**WHAT IS NEEDED:** Your answer is the lines below, exactly, from the one that contains "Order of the" through the one that contains "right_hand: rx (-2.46", both included.
+ + + + + + +
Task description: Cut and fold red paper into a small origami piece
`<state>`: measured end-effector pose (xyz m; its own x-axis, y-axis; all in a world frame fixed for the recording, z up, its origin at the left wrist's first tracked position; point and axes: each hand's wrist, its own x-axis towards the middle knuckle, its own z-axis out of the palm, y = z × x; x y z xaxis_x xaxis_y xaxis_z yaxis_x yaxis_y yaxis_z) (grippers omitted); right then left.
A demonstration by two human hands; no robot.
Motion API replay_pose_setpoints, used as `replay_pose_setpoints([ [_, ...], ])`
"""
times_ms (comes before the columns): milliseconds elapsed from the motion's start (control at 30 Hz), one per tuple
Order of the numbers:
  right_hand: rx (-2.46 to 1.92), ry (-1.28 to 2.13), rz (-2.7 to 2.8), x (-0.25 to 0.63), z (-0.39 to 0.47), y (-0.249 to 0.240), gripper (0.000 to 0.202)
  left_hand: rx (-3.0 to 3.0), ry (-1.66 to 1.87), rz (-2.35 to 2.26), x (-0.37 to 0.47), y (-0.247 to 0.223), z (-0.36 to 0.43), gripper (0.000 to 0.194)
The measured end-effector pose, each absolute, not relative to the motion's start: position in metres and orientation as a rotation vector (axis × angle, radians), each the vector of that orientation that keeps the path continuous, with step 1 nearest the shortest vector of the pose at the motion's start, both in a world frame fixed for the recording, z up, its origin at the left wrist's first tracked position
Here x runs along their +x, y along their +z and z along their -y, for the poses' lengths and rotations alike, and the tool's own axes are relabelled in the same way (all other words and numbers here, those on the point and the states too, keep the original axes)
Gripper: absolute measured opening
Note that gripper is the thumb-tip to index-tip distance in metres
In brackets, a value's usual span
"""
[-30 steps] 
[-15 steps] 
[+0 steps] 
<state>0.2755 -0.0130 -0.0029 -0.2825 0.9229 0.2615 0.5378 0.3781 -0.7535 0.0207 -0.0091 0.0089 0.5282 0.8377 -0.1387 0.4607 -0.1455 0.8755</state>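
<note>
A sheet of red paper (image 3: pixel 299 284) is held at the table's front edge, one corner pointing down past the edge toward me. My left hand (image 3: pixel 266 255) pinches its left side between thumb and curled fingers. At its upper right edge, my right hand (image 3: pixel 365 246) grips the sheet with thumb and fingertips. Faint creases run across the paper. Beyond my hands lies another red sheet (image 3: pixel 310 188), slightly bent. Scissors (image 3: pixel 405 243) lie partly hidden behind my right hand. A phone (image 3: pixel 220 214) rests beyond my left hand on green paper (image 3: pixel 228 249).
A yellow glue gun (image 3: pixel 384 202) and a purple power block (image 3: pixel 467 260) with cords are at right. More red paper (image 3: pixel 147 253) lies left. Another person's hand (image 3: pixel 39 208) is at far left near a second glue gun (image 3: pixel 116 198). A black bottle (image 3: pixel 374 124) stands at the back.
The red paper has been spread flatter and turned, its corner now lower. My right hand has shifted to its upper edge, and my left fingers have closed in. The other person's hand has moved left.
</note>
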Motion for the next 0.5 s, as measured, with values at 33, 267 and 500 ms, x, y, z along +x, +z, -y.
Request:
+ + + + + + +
**SOLUTION FOR THIS PROBLEM:**
Order of the numbers:
  right_hand: rx (-2.46 to 1.92), ry (-1.28 to 2.13), rz (-2.7 to 2.8), x (-0.25 to 0.63), z (-0.39 to 0.47), y (-0.249 to 0.240), gripper (0.000 to 0.202)

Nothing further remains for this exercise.